- [Activity]
With the pictures left out, write out the records verbatim.

-------- Stored data --------

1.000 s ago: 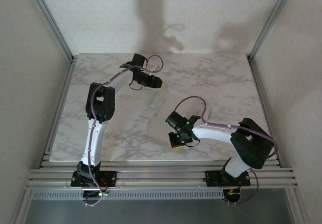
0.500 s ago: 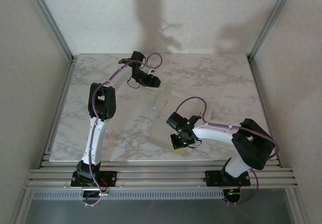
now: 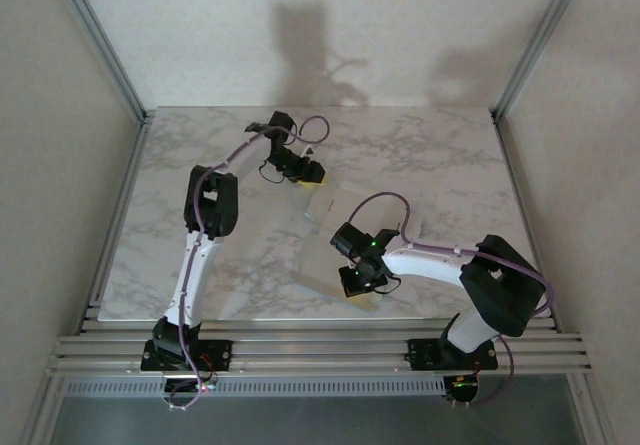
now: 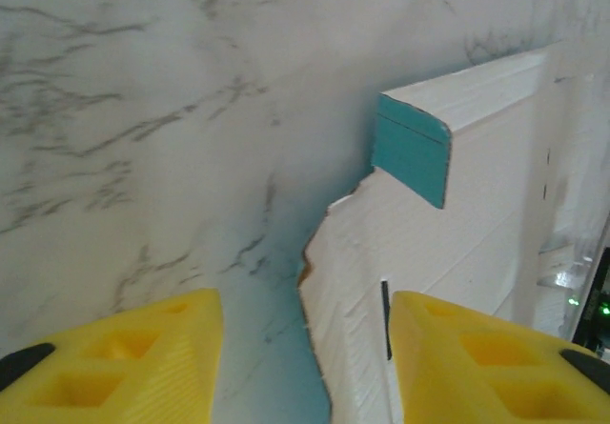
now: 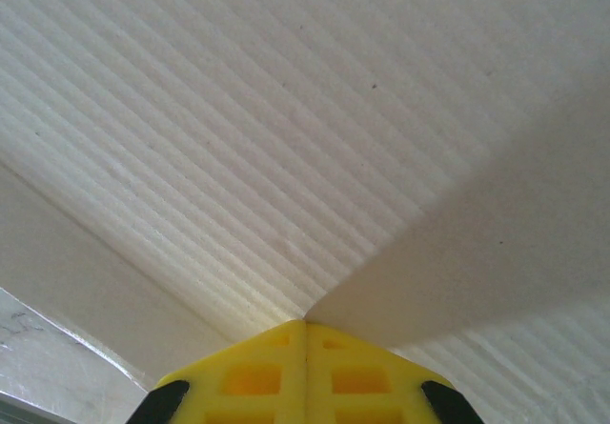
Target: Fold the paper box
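— We saw a marble table between pale walls, didn't we?
— We did. Grey posts stood at its back corners, and shadows fell across the far one.

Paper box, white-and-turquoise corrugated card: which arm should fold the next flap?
Probably left: the left tool is open astride the paper box edge, beside the raised turquoise tab; the right tool is shut.

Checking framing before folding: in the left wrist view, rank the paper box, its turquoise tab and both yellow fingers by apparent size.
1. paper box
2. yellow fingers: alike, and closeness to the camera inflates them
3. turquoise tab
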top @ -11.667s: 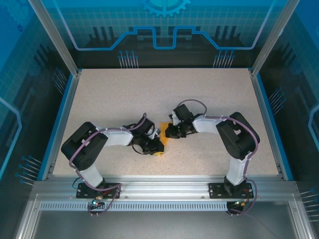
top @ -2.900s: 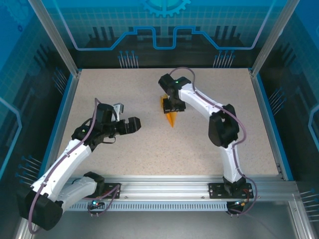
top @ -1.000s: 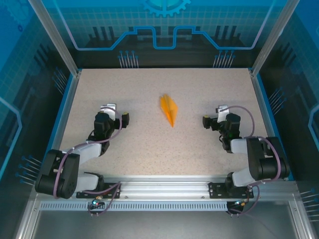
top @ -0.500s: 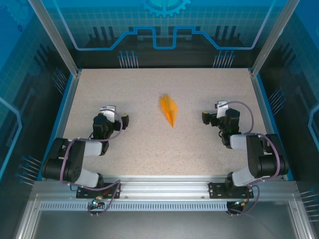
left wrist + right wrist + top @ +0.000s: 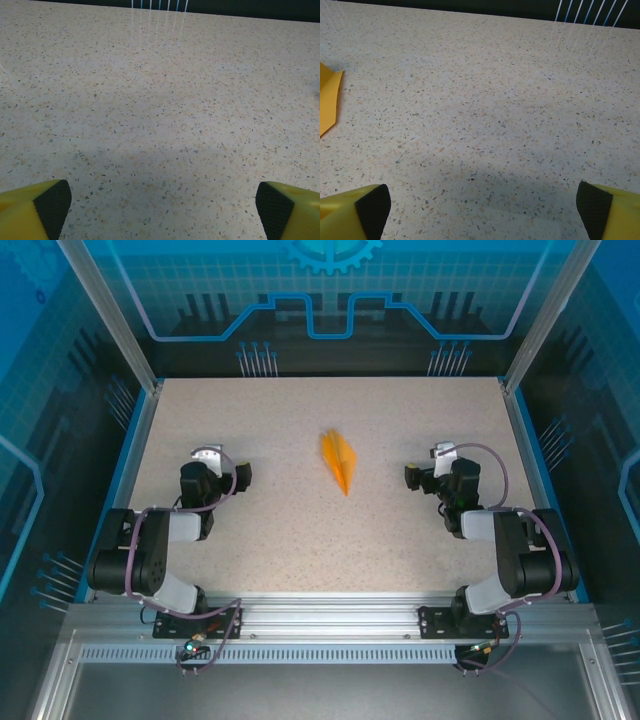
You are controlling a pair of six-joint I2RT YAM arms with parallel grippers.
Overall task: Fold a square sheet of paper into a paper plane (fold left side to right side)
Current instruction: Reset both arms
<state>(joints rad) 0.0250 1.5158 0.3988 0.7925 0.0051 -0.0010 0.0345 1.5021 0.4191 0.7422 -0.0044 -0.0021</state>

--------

- [Response to this exercise]
1.000 s ago: 
0.500 s ago: 
now: 
now: 
now: 
Target: Fold the paper box
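— We saw a marble table between pale walls, didn't we?
— We did. Grey posts stood at its back corners, and shadows fell across the far one.

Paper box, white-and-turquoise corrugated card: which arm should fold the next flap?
Probably left: the left tool is open astride the paper box edge, beside the raised turquoise tab; the right tool is shut.

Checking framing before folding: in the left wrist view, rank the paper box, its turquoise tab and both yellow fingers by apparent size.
1. paper box
2. yellow fingers: alike, and closeness to the camera inflates them
3. turquoise tab
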top @ -11.667s: 
top @ -2.900s: 
top @ -1.000s: 
top @ -0.500s: 
left wrist + right wrist + top @ +0.000s: 
You are controlling a pair of six-joint I2RT YAM arms with parallel grippers.
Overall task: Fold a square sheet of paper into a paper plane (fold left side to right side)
Current instruction: Reset both arms
<state>(joints rad) 0.0250 1.5158 0.3988 0.7925 0.0051 -0.0010 0.0345 1.5021 0.4191 0.7422 -0.0044 -0.0021</state>

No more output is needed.